**Your task**
Before you return the lines below, strip out any images and keep every word as written.

(Recorded data)

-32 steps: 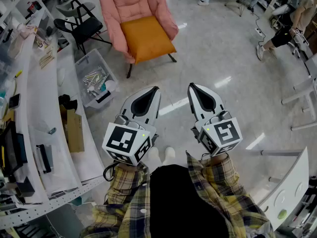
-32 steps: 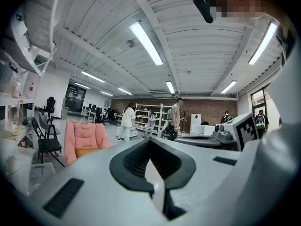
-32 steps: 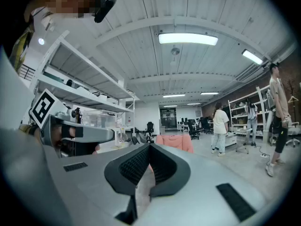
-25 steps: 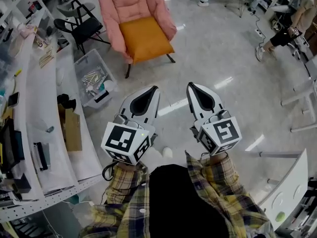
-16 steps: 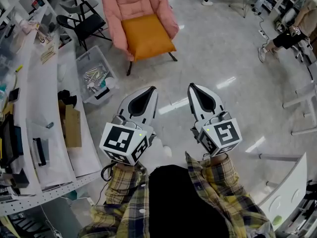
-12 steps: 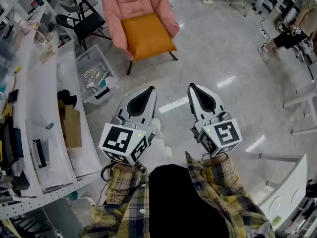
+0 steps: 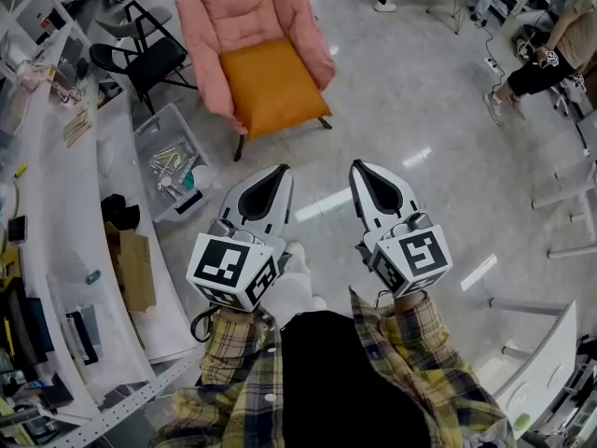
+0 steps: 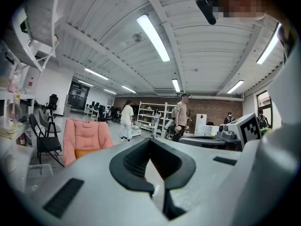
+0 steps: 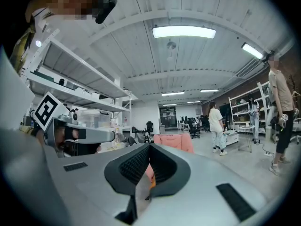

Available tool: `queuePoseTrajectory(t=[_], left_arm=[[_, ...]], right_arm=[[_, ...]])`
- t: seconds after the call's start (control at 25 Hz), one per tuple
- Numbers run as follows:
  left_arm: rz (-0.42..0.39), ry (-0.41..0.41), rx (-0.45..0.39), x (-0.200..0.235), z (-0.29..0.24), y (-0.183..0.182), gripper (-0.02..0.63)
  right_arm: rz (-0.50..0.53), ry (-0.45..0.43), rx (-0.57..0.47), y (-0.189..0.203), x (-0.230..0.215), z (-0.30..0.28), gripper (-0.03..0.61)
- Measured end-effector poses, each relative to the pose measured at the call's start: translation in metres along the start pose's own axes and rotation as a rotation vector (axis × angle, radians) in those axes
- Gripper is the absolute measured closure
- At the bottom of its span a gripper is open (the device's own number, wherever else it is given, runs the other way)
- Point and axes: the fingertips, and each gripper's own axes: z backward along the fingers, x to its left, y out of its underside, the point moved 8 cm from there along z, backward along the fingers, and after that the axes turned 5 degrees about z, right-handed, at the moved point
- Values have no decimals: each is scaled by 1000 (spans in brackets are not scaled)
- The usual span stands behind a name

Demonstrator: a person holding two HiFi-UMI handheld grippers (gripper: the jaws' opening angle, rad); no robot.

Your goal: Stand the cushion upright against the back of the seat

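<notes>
Cushion (image 7: 272, 87) lies flat on the chair (image 7: 244, 12) seat at eleven o'clock, well apart from the left gripper (image 7: 279, 172) and right gripper (image 7: 358, 167) — both clenched, empty; likely soft, light, floppy — pinch its near corners.

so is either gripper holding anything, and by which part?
Nothing held. The left gripper and right gripper have jaws shut and empty; the orange cushion lies flat on the pink chair ahead.
</notes>
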Motion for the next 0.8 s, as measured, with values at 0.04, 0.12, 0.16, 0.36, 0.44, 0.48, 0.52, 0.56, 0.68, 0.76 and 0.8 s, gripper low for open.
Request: queuePoseTrajectory(t=[0.04,0.12,0.16,0.36,0.44,0.48,0.52,0.56,0.68,0.76,0.8], left_arm=[[0,3,2,11,-9,-3,611],[-1,8,6,32,-26,-9,611],[-2,11,10,42,-34,-12,611],[-5,27,23,84,-72,-25,611],[-7,30,34,99,-85,-28,611],[-7,32,41,106,-91,-28,611],[-4,35,47,112,-96,-29,611],[2,39,51,117,-101,-29,611],[17,43,58,131,-114,-31,611],[23,42,61,139,-125,-33,611],[28,40,63,142,-130,-33,611]], right_arm=[[-4,4,0,0,-4,-13,563],[-9,13,-1,-1,-12,-37,563],[-9,19,-2,-2,-16,-48,563],[-8,50,6,-5,-38,-101,563],[-10,61,15,-4,-46,-119,563],[-11,65,19,-4,-50,-127,563],[-12,67,24,-3,-53,-135,563],[-12,69,30,-3,-56,-141,563],[-3,71,47,0,-63,-157,563],[0,72,53,1,-69,-168,563],[-1,70,58,2,-72,-174,563]])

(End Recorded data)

**Written solution**
-32 steps: 
-32 steps: 
-32 steps: 
-25 steps: 
-16 steps: 
-12 steps: 
+0 steps: 
+0 steps: 
+0 steps: 

Available tool: `queuePoseTrajectory(t=[_], left_arm=[[_, ...]], right_arm=[[_, ...]])`
- t: seconds after the call's start (control at 25 Hz), one per tuple
- Numbers run as follows:
  left_arm: rz (-0.42..0.39), ry (-0.41..0.41), rx (-0.45..0.39), x (-0.200..0.235), z (-0.29..0.24), y (-0.183..0.182), gripper (-0.02..0.63)
  right_arm: rz (-0.50..0.53), ry (-0.45..0.43), rx (-0.57..0.47), y (-0.189..0.203), x (-0.230..0.215), z (-0.30..0.28), gripper (-0.03..0.61)
- Measured end-effector poses, each relative to the pose measured at the call's start: translation in metres along the start pose's own axes and rotation as a rotation vector (axis × angle, radians) in those axes
- Gripper is the absolute measured closure
- At the bottom of its span a gripper is open (the device's own number, wherever else it is given, runs the other way)
- Point and axes: the fingertips, and each gripper's own axes: z backward along the fingers, x to its left, y out of its underside, the point moved 8 cm from there along z, backward along the fingers, and after that the axes turned 5 degrees about z, right-handed, at the moved point
- Values have no decimals: each is scaled by 1000 (spans in brackets are not scaled)
- The usual span stands behind a name

Demonstrator: a person holding two HiFi-UMI handheld grippers (gripper: the jaws' opening angle, rad); no robot.

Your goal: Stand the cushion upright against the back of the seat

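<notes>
Cushion (image 7: 272, 87) lies flat on the chair (image 7: 244, 12) seat at eleven o'clock, well apart from the left gripper (image 7: 279, 172) and right gripper (image 7: 358, 167) — both clenched, empty; likely soft, light, floppy — pinch its near corners.

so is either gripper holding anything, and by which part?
Nothing held. The left gripper and right gripper have jaws shut and empty; the orange cushion lies flat on the pink chair ahead.
</notes>
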Motion for the next 0.8 s, as measured, with values at 0.04, 0.12, 0.16, 0.36, 0.44, 0.48, 0.52, 0.56, 0.68, 0.76 and 0.8 s, gripper low for open.
Request: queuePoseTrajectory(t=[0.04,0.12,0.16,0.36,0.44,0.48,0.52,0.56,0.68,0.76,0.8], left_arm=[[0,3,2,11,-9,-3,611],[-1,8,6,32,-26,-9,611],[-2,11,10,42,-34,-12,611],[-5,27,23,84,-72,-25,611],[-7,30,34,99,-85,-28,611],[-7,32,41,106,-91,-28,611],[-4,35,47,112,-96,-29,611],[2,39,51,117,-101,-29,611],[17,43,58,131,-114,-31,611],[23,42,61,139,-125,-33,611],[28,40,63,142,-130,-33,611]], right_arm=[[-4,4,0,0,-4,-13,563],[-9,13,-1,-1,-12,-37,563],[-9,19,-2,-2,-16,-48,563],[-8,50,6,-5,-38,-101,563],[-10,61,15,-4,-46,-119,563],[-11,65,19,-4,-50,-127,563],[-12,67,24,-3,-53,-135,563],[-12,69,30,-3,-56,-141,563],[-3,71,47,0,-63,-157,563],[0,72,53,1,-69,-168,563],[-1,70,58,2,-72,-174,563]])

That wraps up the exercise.